Gli anni rubati a Rukeile
Johann Wilhelm Trollmann era un ragazzone che ebbe la sfortuna di nascere e vivere in Germania negli anni “sbagliati”, gli anni del nazismo. La sua carriera di pugile iniziò negli anni ’20 e all’inizio degli anni’30 aveva raggiunto una certa notorietà. Quando era sul ring più che tirar pugni sembrava danzare e il suo stile sembrava un po’ quello che, molti anni dopo, caratterizzò Cassius Clay, Mohammad Alì.
Trollmann era di etnia sinti, e come noto le Leggi di Norimberga impedivano di boxare agli ebrei. Fu così che il titolo dei pesi mediomassimi passò da Eric Seelig, ebreo, al sinto Trollmann. Non fu però una vittoria facile: era il giugno del 1933 e i giudici nazisti alla fine dell’incontro tra lui e l’ariano Adolf Witt decretarono una “no decision”: il pubblico, evidentemente ancora poco nazistificato, insorse e i giudici dovettero decretare la vittoria di Trollmann. Ma la federazione gli tolse il titolo: anche se non ebreo era pur sempre un non ariano. Trollmann, la cui forza sul ring consisteva nel muoversi, quasi danzando intorno all’avversario fino a sfinirlo, per imposizione delle federazione avrebbe dovuto conquistare il titolo restando fermo, in un cerchio al centro del ring. Trollman, con un atto di coraggio, si presentò all’incontro travestito da ariano: capelli tinti di biondo e farina bianca su tutto il corpo. Uscì dall’incontro sconfitto al quinto round, sotto gli occhi pieni di lacrime di molti dei suoi fan e di sua moglie Olga.
Rukelie, come veniva affettuosamente chiamato dai suoi fan, e che significa albero in lingua sinti, finì nel campo di concentramento di Neugamme, vicino ad Amburgo. Senza più alcuna forza a causa degli stenti a cui era sottoposto nella vita del campo, costretto a gareggiare per il divertimento e la crudeltà dei Kapò, morì nel 1943, dopo un combattimento, probabilmente ucciso da un Kapò.
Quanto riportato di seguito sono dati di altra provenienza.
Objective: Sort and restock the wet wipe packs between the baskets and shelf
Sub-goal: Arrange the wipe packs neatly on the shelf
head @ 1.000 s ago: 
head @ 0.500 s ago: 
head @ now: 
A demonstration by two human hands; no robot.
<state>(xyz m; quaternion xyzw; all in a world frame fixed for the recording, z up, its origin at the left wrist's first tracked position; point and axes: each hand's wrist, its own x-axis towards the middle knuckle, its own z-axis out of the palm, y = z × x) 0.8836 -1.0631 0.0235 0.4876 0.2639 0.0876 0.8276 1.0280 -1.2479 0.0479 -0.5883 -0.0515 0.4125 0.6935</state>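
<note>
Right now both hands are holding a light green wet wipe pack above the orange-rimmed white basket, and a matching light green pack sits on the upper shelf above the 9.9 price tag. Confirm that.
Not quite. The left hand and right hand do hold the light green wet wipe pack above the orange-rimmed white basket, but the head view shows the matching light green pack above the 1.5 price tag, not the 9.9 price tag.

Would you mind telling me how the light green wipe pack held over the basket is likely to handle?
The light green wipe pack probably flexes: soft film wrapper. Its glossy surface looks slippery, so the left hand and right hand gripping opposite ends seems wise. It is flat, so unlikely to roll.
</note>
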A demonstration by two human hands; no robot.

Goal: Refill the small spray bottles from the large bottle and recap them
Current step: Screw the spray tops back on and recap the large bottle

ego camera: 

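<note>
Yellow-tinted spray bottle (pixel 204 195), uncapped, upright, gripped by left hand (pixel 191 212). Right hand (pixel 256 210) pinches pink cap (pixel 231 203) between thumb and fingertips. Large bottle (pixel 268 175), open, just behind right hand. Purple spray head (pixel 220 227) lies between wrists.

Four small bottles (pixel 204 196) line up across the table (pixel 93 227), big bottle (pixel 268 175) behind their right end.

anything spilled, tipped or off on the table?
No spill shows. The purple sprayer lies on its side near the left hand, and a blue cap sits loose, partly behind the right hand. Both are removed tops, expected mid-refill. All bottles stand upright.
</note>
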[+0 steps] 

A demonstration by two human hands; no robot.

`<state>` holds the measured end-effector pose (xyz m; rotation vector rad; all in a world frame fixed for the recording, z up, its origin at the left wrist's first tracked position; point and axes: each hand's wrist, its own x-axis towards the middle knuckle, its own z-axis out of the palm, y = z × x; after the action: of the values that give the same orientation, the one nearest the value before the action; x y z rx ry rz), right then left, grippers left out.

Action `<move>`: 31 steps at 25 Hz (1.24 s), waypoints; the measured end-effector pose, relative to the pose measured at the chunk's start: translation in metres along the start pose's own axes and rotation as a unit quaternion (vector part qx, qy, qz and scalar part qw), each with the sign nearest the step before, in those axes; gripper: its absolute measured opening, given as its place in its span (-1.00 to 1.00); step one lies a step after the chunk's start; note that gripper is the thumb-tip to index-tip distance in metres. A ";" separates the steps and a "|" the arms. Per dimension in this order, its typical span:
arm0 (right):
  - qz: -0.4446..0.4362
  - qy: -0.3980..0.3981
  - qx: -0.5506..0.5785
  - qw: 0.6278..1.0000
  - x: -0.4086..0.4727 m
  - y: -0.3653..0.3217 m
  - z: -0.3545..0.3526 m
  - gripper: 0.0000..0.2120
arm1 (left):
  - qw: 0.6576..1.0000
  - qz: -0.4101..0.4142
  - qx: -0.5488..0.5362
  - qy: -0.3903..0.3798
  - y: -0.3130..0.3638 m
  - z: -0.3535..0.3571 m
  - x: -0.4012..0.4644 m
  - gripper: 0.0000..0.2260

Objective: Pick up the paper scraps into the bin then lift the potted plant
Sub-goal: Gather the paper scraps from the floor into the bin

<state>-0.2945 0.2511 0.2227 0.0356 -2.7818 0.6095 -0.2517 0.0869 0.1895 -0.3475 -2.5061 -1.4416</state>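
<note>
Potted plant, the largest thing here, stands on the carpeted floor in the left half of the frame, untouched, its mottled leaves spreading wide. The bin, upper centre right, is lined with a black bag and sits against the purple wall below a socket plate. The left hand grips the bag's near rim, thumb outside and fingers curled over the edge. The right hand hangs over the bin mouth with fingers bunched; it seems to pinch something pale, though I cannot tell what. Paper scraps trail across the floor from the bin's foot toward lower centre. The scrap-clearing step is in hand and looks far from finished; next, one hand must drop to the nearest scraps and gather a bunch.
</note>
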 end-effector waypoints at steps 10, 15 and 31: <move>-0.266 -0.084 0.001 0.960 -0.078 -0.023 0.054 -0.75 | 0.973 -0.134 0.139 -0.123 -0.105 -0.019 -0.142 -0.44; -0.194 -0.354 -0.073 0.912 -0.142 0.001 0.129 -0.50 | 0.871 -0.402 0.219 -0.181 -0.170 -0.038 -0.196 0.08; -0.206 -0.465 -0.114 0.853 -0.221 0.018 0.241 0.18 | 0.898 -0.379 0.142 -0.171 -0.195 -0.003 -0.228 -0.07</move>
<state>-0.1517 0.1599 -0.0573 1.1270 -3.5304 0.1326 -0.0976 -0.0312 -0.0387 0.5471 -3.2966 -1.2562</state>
La sua vicenda, riproposta magistralmente in uno dei corti teatrali rappresentati nell’ambito della terza edizione del “Premio Settimia Spizzichino e gli anni rubati”, ha conquistato il pubblico e la giuria. Il premio nato dal genio e dalla volontà di Sasà Russo della Compagnia teatrale Iposcenio, ha visto quest’anno pervenire per partecipare al concorso ben 178 opere. 178 corti teatrali, tutti dedicati al tema della Shoah. Di questi ne sono stati selezionati dieci, che sono stati rappresentati il 6 febbraio al teatro Antigone, a Roma. A questo concorso va il merito di contribuire a far conoscere questa storia, ai più finora ignota e la cui ricostruzione in chiave teatrale va a Peppe Millanta – che la ha scritta – e a Antonio De Nitto – che la ha interpretata e diretta. Davvero bravissimi entrambi: non è un caso che abbiano portato a casa oltre al premio per la migliore opera, anche quello per la miglior regia e il miglior attore.
Rukeile, una storia della Shoah, anzi del Porrajmos, lo sterminio degli “zingari” che mette un altro piccolo tassello nella ricostruzione delle storie e dalla Storia dello scorso secolo.